- **EXERCISE DIRECTIONS**
Each line in the data must be reproduced as written, except for any picture.

- **GIVEN INFORMATION**
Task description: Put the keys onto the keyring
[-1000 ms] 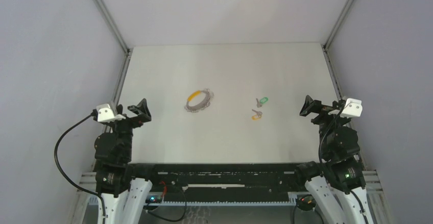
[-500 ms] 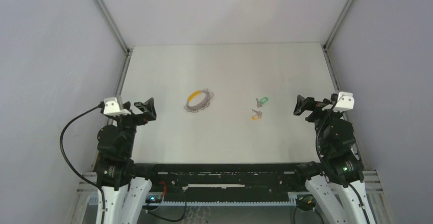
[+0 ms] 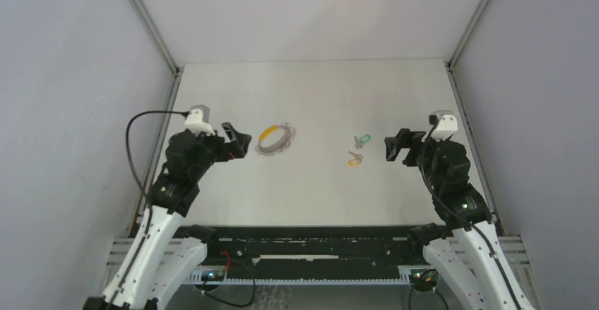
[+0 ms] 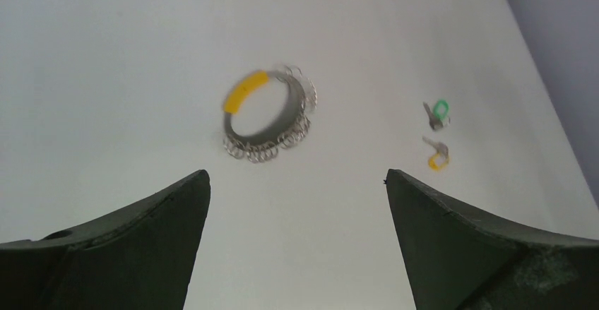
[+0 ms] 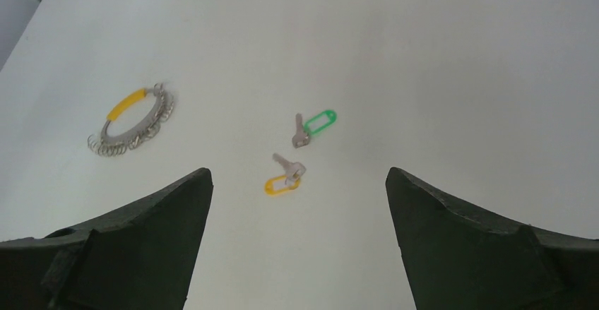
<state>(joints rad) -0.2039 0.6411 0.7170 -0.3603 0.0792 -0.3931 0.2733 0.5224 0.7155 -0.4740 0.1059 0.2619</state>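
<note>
Since nothing is gripped yet, approach is judged the step in hand. The left gripper [image 3: 236,138] is held spread wide, the keyring [image 3: 267,133] just ahead; the keys [image 3: 364,140] are found ahead of the right gripper [image 3: 393,147], likewise spread. A fine pinch is called for next.

Pose log: the left black two-finger gripper [image 3: 239,140] sits at the end of its raised black-and-white arm [image 3: 164,191], pointing inward, jaws spread wide (dark fingers [image 4: 141,239] at both lower corners of the wrist view). The right black two-finger gripper [image 3: 393,147] mirrors it, jaws equally wide.
</note>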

- **TASK RESULT**
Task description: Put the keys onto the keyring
[-1000 ms] 
[-500 ms] 
[+0 ms] 
[+0 ms] 
[+0 ms] 
<state>(joints rad) -0.2039 0.6411 0.7170 -0.3603 0.0792 -0.3931 0.2733 0.5224 0.7155 -0.4740 0.1059 0.2619</state>
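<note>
Since nothing is gripped yet, approach is judged the step in hand. The left gripper [image 3: 236,138] is held spread wide, the keyring [image 3: 267,133] just ahead; the keys [image 3: 364,140] are found ahead of the right gripper [image 3: 393,147], likewise spread. A fine pinch is called for next.

Pose log: the left black two-finger gripper [image 3: 239,140] sits at the end of its raised black-and-white arm [image 3: 164,191], pointing inward, jaws spread wide (dark fingers [image 4: 141,239] at both lower corners of the wrist view). The right black two-finger gripper [image 3: 393,147] mirrors it, jaws equally wide.
</note>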

No additional output will be produced.